- Founded: 1971–1986
- Founder: Gerry Bron
- Status: Defunct
- Distributor(s): Island Records (1971–1977) EMI (1977–1980) Polydor (1980–1986)
- Genre: Rock
- Country of origin: United Kingdom
- Location: London, England

= Bronze Records =

English record label

Bronze Records was an independent English record label founded in 1971 by record producer Gerry Bron on Oxford Street in London, eventually relocating to Chalk Farm.

==History==
Bron had been producing Uriah Heep for Vertigo Records, and he set up the new label for future Uriah Heep releases, along with Juicy Lucy, Richard Barnes, Eastern Alliance and Colosseum. Other subsequent acts included Gene Pitney, Osibisa, Paladin, Goldie, Manfred Mann's Earth Band (another Vertigo refugee), the Real Kids, Roxy Music's Andy Mackay, Sally Oldfield, Kim Mitchell, Motörhead, Angel Witch, the Damned, Girlschool, Bronz and Hawkwind.

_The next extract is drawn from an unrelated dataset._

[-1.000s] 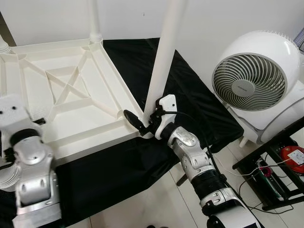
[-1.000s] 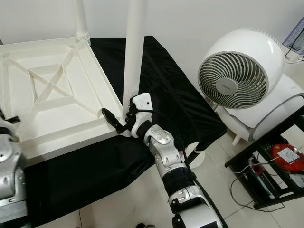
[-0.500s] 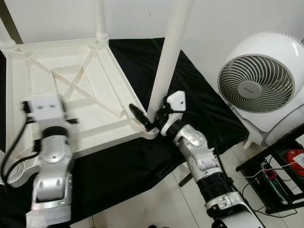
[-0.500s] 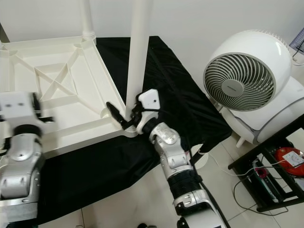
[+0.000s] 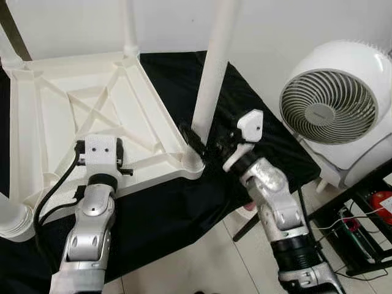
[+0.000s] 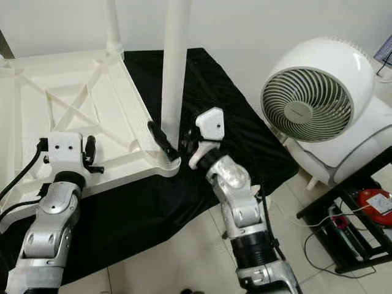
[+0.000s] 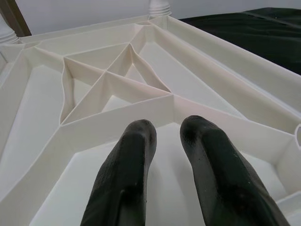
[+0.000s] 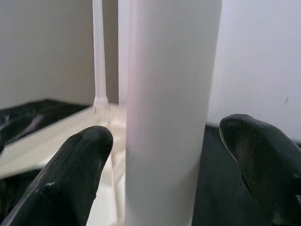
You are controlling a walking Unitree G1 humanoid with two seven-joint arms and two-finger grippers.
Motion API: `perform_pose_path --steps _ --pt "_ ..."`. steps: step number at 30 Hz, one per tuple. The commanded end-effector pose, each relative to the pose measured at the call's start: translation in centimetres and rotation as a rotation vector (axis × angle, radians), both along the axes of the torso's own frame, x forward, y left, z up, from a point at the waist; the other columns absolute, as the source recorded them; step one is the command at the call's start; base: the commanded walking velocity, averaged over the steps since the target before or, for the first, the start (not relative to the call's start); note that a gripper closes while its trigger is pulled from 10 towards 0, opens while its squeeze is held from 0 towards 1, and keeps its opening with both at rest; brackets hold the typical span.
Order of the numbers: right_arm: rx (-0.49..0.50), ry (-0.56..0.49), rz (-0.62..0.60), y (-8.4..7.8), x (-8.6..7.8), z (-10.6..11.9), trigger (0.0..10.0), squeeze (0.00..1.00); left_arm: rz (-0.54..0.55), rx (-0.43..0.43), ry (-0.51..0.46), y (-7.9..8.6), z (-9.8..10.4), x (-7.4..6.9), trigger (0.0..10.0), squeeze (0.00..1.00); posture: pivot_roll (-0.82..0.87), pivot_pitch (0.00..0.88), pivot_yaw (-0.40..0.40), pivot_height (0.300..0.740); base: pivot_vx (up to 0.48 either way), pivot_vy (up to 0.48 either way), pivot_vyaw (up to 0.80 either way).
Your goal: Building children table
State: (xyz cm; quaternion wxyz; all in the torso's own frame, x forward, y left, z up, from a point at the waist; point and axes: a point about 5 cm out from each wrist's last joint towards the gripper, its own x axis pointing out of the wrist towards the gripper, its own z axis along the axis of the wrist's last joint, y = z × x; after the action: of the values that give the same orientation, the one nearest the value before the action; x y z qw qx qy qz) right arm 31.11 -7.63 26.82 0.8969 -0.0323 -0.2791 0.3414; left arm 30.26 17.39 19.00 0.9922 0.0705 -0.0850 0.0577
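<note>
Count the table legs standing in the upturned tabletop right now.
4: near right corner leg between the right gripper's open fingers, far right, far left, near left.

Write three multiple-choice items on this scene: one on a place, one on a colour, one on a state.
1. Where does the left gripper hover?
A. over the upturned tabletop
B. by the fan
C. on the floor

2. What colour is the cloth under the tabletop?
A. red
B. black
C. blue

3. How does the right gripper stand at the near leg?
A. shut tight on it
B. open, a finger either side
C. far off

Answers: 1 A, its fingers point across the ribbed underside; 2 B, black shows beyond the rim; 3 B, gaps show beside the leg.
</note>
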Motion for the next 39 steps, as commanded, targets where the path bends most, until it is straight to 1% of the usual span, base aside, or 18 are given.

Iain Clark, then drummer of Uriah Heep, won a £25 prize for coming up with the name of the record company.

Original manufacturing and distribution was through Island Records, moving to EMI in 1977 and then to Polydor Records in 1980. The label folded in financial difficulty in 1986, with the catalogue being sold to Ray Richards' Legacy Records. It subsequently passed to Castle Communications, and later Sanctuary Records, now controlled by the new incarnation of BMG.